A síndrome miofascial é uma desordem 
muscular devida à contratura patológica e 
sustentada de uma banda muscular com restrição 
passiva ao alongamento. O achado no exame 
físico de banda tensa com ponto específico (ponto 
gatilho) com amplificação da dor, reprodução dos 
sintomas relatados e sintomas satélites, como 
parestesia, irradiação ou choque, confirma o 
diagnóstico. O tratamento é feito com reversão 
física do ponto gatilho (com agulhamento ou 
técnicas manuais de soltura). 
O exame neurológico é uma parte muito 
importante do exame do paciente com dor lombar 
com suspeita de radiculopatia, mielopatia ou 
estenose de canal. O exame precisa ter achados 
positivos em pacientes com radiculopatia ou 
mielopatia, praticamente anulando a chance dessas 
etiologias quando está normal. No caso da 
estenose de canal, frequentemente é positivo 
também, mas, pela sua intermitência, pode ser 
normal.

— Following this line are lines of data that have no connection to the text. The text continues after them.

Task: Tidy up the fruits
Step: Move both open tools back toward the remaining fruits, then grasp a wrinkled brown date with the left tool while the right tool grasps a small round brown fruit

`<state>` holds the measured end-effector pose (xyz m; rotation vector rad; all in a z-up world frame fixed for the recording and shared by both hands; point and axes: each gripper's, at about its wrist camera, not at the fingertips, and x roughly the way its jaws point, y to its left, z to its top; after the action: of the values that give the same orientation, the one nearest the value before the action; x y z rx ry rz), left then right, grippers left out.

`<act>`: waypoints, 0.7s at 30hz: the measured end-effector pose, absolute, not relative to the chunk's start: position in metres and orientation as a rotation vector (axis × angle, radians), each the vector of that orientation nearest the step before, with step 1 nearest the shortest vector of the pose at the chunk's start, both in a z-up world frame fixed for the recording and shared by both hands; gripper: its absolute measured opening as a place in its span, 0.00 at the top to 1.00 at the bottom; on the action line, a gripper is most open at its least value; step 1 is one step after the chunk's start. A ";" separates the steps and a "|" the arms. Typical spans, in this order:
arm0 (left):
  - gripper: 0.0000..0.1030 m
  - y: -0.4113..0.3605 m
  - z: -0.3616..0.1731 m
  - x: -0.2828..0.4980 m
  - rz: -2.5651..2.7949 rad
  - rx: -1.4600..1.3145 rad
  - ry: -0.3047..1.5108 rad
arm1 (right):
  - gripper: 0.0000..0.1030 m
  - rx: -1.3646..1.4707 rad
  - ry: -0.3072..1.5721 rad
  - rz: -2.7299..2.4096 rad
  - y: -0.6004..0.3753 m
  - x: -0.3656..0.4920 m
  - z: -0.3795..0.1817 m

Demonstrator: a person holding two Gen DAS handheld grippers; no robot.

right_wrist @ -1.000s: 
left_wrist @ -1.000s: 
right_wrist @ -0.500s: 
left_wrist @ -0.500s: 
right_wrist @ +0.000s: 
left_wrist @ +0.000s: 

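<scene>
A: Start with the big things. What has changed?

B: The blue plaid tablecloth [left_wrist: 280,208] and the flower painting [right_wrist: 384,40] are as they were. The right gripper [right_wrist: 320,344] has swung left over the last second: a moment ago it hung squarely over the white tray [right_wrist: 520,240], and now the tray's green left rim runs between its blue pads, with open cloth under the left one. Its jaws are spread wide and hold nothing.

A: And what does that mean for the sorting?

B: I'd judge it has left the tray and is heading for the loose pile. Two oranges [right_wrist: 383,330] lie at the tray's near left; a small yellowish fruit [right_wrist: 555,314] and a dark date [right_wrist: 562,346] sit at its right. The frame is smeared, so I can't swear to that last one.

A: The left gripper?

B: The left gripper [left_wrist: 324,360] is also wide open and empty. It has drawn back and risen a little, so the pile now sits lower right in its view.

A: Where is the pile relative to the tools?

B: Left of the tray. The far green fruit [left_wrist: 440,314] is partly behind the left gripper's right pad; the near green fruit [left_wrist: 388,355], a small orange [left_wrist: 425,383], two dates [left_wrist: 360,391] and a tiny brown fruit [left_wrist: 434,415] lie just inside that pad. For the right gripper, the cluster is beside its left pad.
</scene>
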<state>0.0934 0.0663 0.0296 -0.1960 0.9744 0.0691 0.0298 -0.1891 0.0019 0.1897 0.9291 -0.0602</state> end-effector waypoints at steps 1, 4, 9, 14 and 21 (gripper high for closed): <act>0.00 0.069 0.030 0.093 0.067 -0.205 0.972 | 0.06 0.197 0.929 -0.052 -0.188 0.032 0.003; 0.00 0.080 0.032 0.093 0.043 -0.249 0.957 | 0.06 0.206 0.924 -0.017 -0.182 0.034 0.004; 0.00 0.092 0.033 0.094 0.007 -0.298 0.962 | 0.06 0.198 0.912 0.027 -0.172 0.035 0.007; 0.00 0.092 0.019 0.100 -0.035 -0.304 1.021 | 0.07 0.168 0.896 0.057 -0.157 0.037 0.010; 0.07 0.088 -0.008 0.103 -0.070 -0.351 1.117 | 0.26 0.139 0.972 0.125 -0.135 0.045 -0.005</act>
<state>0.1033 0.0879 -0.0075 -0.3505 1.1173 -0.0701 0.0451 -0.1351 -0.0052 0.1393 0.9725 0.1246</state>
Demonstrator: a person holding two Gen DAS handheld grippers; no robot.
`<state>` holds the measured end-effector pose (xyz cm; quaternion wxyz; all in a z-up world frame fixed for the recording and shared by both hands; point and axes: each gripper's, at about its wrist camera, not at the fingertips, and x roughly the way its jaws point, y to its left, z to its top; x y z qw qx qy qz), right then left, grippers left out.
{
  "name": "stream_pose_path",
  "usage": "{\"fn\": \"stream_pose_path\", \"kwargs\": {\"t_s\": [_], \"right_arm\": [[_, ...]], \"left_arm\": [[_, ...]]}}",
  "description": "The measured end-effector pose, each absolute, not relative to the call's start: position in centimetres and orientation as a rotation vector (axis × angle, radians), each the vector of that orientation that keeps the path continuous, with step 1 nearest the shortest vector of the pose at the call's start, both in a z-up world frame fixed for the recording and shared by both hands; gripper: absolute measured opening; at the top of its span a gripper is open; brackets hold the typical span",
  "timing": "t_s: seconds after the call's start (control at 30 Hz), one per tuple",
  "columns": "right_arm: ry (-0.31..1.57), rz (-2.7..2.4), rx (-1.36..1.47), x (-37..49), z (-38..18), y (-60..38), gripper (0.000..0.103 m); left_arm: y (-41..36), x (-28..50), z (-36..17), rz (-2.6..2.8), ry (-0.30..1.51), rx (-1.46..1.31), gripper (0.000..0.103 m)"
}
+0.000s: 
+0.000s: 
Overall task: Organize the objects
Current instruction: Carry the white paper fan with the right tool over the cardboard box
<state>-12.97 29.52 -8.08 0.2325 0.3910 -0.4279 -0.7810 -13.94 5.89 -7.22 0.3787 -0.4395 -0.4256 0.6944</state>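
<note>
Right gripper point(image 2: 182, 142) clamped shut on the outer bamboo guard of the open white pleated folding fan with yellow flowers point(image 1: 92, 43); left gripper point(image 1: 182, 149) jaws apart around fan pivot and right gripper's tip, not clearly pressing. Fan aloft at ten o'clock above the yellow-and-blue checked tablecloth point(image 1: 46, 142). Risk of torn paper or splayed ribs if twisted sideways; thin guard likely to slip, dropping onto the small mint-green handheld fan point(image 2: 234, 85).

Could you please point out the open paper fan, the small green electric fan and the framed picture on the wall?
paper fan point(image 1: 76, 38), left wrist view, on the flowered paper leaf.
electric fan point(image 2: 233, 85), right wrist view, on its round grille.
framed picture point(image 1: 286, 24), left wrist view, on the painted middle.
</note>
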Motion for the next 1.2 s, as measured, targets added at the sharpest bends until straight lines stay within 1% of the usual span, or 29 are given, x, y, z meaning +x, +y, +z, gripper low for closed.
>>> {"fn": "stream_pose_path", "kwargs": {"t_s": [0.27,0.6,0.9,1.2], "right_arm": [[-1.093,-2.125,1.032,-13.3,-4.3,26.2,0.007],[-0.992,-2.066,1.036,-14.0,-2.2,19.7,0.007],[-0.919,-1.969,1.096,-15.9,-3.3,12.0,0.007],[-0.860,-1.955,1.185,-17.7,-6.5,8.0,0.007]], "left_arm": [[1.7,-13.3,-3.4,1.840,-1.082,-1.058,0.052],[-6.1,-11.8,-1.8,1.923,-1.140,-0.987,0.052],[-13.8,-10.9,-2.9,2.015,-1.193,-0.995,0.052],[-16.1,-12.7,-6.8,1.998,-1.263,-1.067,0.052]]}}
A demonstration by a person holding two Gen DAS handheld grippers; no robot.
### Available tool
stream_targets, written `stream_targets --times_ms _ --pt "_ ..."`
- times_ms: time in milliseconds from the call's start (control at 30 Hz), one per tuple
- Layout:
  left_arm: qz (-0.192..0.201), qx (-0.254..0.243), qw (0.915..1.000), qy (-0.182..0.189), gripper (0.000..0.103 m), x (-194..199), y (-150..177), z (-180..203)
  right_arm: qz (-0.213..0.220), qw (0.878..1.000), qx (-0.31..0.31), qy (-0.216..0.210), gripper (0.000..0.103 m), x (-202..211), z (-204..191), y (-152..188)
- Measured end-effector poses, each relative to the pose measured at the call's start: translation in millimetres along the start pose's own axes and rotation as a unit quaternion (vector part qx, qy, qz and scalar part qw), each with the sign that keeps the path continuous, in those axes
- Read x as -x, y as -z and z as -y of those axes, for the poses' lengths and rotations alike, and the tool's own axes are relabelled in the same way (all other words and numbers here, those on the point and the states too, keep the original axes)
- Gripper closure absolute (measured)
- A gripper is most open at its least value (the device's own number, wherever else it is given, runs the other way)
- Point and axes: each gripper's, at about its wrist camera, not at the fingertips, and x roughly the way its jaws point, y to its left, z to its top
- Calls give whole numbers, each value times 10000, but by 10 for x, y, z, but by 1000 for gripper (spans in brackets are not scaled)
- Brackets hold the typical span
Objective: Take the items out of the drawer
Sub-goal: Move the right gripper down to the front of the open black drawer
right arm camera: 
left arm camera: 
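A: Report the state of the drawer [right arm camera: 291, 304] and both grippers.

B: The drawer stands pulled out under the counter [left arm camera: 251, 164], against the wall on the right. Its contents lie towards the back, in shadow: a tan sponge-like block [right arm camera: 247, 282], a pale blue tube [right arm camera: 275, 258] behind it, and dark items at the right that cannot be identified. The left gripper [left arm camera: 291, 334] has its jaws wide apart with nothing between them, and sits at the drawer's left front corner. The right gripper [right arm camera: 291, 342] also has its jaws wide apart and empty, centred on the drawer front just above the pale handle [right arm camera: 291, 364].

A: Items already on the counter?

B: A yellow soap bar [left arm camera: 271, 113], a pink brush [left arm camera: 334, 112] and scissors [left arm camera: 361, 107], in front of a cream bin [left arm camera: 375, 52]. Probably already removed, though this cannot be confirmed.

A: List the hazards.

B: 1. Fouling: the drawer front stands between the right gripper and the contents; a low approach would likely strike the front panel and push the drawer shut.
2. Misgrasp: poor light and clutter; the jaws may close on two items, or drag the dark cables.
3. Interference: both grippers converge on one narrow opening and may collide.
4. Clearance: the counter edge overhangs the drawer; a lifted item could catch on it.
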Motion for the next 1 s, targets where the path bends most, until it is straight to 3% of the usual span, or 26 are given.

O exame consiste em análise da 
sensibilidade superficial, sensibilidade profunda, 
motricidade e pela realização das manobras 
irritativas. 
A maior parte das radiculopatias por 
compressão discal (a causa mais comum de 
radiculopatia), ocorrem no nível de L5 e S1. O 
exame neurológico dessas condições é quase 
totalmente obtido com o exame do pé do paciente, 
o que o torna bastante conveniente. 
 
 
Dentro das manobras irritativas, as mais 
importantes são: 
1. Manobra de Lasègue: extensamente 
conhecida, até mesmo pelos pacientes (o que é um 
problema nos litígios), envolve a elevação da 
perna esticada até cerca de 70 graus. O teste é 
positivo quando o paciente reclama de reprodução 
dos seus sintomas entre os ângulos de 30 e 70 
graus (West, 2015). A manobra de Lasègue se 
presta a detectar radiculopatias baixas (L4 em 
diante, apenas). Pode haver sinal contralateral, 
neste caso com maior especificidade para 
radiculopatia; 
2. Distensão femoral: com o paciente em 
decúbito ventral, o examinador flete o joelho 
maximamente. Se não houver sintomas, a coxa é 
estendida passivamente com o joelho fletido. O 
sinal é positivo se houver reprodução dos 
sintomas em território compatível (L2 a L4).